EXERCISE REQUIREMENTS »
For the entries that follow, restate word for word the line containing "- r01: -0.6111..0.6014", the line containing "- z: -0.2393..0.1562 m", and every line that lies between them.

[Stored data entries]

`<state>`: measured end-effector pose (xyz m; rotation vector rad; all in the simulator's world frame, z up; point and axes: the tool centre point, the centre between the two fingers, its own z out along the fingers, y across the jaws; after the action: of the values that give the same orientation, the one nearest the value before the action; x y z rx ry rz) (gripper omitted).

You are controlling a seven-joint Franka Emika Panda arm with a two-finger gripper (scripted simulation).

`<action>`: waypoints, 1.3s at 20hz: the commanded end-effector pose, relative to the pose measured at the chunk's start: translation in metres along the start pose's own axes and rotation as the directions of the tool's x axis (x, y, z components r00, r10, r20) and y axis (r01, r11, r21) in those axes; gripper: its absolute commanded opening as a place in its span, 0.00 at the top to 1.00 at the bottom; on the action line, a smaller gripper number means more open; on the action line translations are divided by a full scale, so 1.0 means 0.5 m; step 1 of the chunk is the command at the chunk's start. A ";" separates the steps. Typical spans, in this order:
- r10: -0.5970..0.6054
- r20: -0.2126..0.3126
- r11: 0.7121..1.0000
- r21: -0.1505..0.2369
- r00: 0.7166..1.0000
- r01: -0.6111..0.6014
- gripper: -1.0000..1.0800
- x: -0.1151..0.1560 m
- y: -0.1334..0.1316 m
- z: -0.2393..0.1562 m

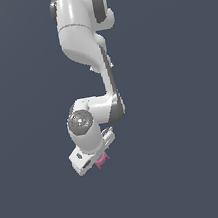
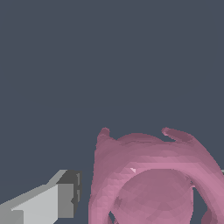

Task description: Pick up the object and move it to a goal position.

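Note:
The object (image 1: pixel 103 159) is a tiny pink cup-like thing with a ring top and stubby legs. In the exterior view it pokes out from under the white hand of my gripper (image 1: pixel 96 159), which hides most of it. In the wrist view the object (image 2: pixel 148 179) fills the near field, its round hollow facing the camera. One grey fingertip (image 2: pixel 65 199) presses close against its side. The other finger is hidden behind the object. The jaws stand drawn in narrowly around it.
The white arm (image 1: pixel 83 39) reaches down from the top of the exterior view, its elbow (image 1: pixel 113 105) just above the hand. Plain dark grey-blue ground lies all around in both views. No goal marker shows.

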<state>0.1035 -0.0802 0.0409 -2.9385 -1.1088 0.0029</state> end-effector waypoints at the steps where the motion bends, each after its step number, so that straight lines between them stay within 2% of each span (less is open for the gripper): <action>1: 0.000 -0.001 1.000 -0.002 1.000 0.000 0.04 0.002 0.002 0.006; 4: 0.000 -0.001 1.000 -0.002 1.000 0.000 0.04 0.003 0.003 0.002; 5: 0.000 -0.001 1.000 -0.002 1.000 0.000 1.00 0.003 0.003 0.002; 18: 0.000 -0.001 1.000 -0.002 1.000 0.000 1.00 0.003 0.001 -0.003; 26: 0.000 -0.001 1.000 -0.002 1.000 0.000 1.00 0.005 -0.015 -0.064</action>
<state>0.1012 -0.0746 0.0641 -2.9386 -1.1091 0.0023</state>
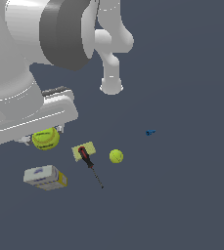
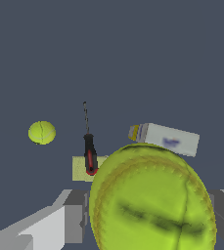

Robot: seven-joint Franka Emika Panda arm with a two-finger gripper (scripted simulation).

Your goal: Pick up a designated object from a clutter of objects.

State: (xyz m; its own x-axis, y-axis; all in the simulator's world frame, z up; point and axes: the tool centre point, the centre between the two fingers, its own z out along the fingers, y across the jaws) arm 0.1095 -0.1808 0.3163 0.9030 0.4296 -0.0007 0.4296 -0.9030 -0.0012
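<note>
The arm (image 1: 30,63) fills the upper part of the exterior view on that view's left, its wrist hanging over the dark bench (image 1: 182,195). The claw (image 2: 150,217) is pinching the designated tennis ball (image 2: 152,205), grey fingers (image 2: 74,222) pressed against either side of it; in the exterior view the same ball (image 1: 46,138) sits directly beneath the wrist housing, partly hidden by it. Whether the ball is touching the bench or raised off it cannot be told. The white-and-yellow box (image 1: 46,177) lies just beside the claw, below it in the exterior view. The pale yellow-green flat block (image 1: 83,152) lies near the claw toward the exterior view's right, with the handle of the red-and-black-handled screwdriver (image 1: 87,158) resting on it and the thin shaft pointing away over the bench. The second tennis ball (image 1: 116,156) rests beyond the block, apart from it. The tiny blue piece (image 1: 150,132) lies farthest from the claw, well apart from everything else.
</note>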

FINISHED EXERCISE »
- r01: -0.6111..0.6014
- gripper: -1.0000..1.0800
- x: -0.1151..0.1560 m
- y: -0.1334..0.1316 m
- z: -0.2393..0.1562 m

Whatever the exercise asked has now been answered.